Viene da se che sia la più ricca di decorazioni. Uno spazio magico ma difficile per un artista. Kiefer lo ha affrontato in modo diretto ma con diplomaiza. Facendo in modo che la sua opera dialogasse con gli elementi pittorici (ben 33 tele sul soffitto) e decorativi preesistenti (l’oro degli intarsi in legno e i colori degli affreschi, ad esempio, si ritrovano ai margini dei grandi dipinti contemporanei), senza perdere però, mai, la sua personalità.
Entrando, infatti, si scopre che le altissime e vaste pareti della sala sono state sostituite dalle tele dell’artista tedesco.
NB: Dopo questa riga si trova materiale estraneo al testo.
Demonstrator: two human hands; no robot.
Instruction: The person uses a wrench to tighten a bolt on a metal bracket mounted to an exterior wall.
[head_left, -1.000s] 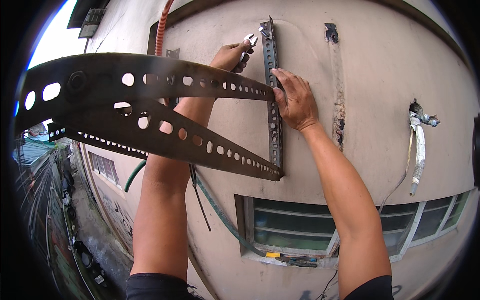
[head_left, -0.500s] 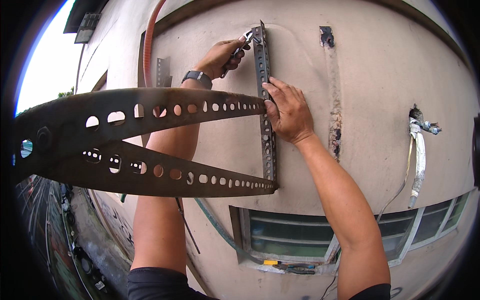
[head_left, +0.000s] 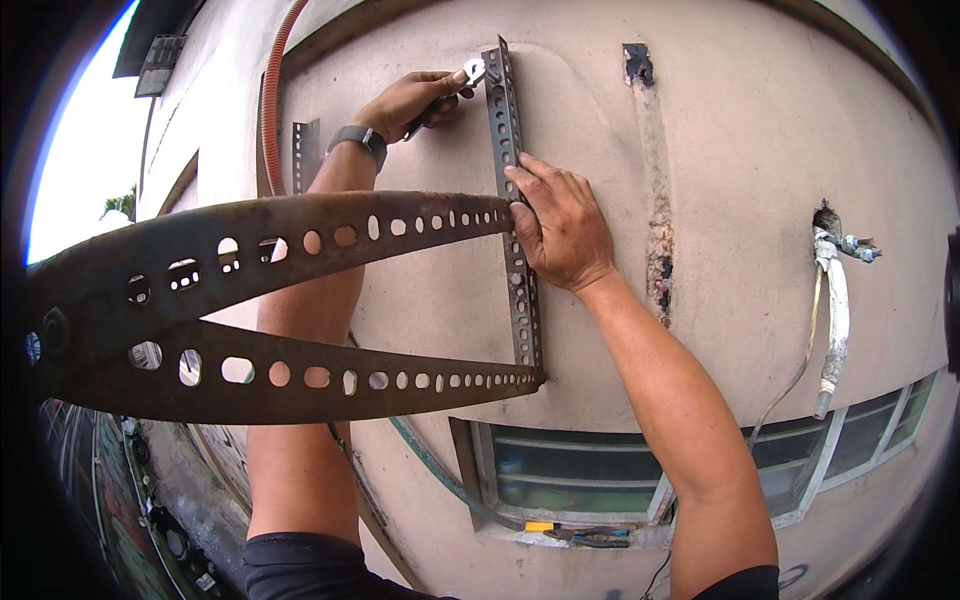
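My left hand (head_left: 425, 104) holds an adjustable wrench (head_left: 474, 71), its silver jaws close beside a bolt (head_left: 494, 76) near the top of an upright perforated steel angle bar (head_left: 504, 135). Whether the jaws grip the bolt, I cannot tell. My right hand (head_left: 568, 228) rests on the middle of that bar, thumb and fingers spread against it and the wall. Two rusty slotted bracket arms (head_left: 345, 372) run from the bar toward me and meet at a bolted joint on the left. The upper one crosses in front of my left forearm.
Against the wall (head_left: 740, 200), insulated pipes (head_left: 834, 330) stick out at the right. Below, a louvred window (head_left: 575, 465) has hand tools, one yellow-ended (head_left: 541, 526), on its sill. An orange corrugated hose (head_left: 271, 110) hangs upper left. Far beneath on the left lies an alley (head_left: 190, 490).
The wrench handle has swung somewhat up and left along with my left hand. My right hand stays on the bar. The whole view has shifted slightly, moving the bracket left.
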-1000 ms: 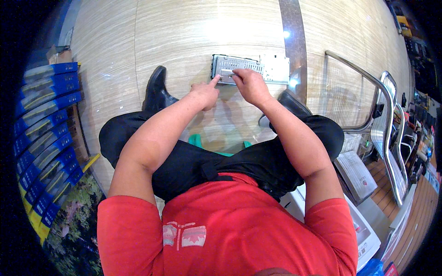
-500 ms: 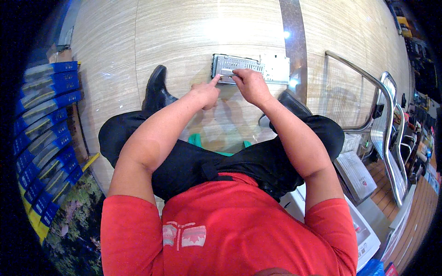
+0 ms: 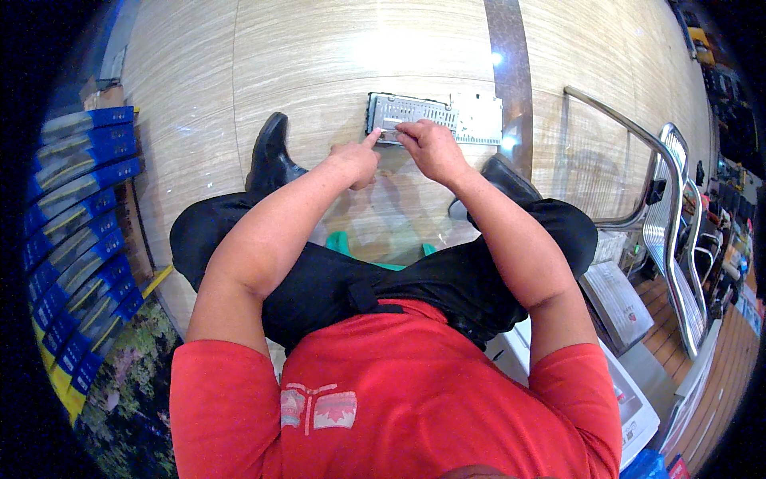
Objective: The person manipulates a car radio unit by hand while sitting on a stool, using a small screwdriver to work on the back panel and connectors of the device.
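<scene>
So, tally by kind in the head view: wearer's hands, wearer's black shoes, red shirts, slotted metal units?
Hands: 2 (left hand, right hand)
Black shoes: 2 (left shoe, right shoe)
Red shirt: 1
Slotted metal unit: 1
Total: 6

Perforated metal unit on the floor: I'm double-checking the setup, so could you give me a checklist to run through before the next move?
1. Metal unit resting on the floor: ok.
2. Left hand grasping it: not ok, only the extended index finger reaches its left end.
3. Right hand at the unit: ok, fingertips over its near side.
4. Anything held in those fingertips: cannot tell, too small.
5. Left shoe and right shoe off the unit: ok.
</scene>
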The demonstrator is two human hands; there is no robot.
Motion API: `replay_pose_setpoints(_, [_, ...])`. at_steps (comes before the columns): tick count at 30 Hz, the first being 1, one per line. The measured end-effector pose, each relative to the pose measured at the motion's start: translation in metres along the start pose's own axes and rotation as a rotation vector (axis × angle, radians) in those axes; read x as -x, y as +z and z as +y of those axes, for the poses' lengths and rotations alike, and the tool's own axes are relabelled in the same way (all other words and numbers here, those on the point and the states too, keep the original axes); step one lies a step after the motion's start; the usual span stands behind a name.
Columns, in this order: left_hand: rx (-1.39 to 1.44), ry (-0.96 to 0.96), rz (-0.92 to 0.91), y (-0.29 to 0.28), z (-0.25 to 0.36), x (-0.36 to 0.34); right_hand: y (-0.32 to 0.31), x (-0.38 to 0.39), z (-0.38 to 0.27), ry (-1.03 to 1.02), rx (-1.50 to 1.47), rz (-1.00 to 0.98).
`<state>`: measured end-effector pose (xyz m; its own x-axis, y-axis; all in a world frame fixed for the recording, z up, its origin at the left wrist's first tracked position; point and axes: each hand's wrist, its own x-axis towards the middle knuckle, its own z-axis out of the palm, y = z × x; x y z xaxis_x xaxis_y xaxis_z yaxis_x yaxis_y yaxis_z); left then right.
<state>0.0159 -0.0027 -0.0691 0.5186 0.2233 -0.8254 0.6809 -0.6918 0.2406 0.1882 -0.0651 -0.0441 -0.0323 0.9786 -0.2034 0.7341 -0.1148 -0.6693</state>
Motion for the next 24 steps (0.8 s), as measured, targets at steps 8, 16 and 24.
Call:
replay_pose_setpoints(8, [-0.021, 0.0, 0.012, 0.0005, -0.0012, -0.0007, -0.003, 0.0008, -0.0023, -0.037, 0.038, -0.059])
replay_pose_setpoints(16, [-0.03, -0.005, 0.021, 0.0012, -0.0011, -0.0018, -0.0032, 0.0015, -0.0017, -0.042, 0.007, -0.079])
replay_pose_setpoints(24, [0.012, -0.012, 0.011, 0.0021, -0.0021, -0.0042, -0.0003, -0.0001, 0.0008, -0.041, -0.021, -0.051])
Interamente (dal pavimento sl soffitto), senza dimenticare nemmeno un lembo di parete, compresi gli spazi sopra le finestre. L’installazione è talmente vasta da far apparire lo spettatore piccolo-piccolo. Anche se lo avvolge.
La pittura è quella di Kiefer: strati di colore tridimensionali, materici, oggetti prelevati tali e quali ed inseriti nella composizione. Pennellate vigorose. Mentre il soggetto, che a un primo sguardo rasenta l’astrazione, si scopre ricchissimo di particolari, talvolta minuti. I dipinti, intessuti di riferimenti storici, filosofici e letterari, sono resi unformi da una tavolozza sapientemente modulata.
Per creare quest’opera monumentale l’artista orginario di Donaueschingen (nel circondario della Foresta-Nera Baar) è partito dagli scritti del filosofo veneto Andrea Emo (da cui prende il titolo la mostra) e al testo dell'opera tragica di Goethe, Faust: Seconda parte. Ma le fonti di ispirazione sono molte di più.
Come scrive in una lettera indirizzata alla direttrice della Fondazione Musei Civici di Venezia, Gabriella Belli, lo stesso Kiefer :“Vedrai il nuovo spazio da me creato è una sovrapposizione di tutte le possibili idee, filosofie provenienti dal Nord, dal Sud, dall’Oriente e dall’Occidente”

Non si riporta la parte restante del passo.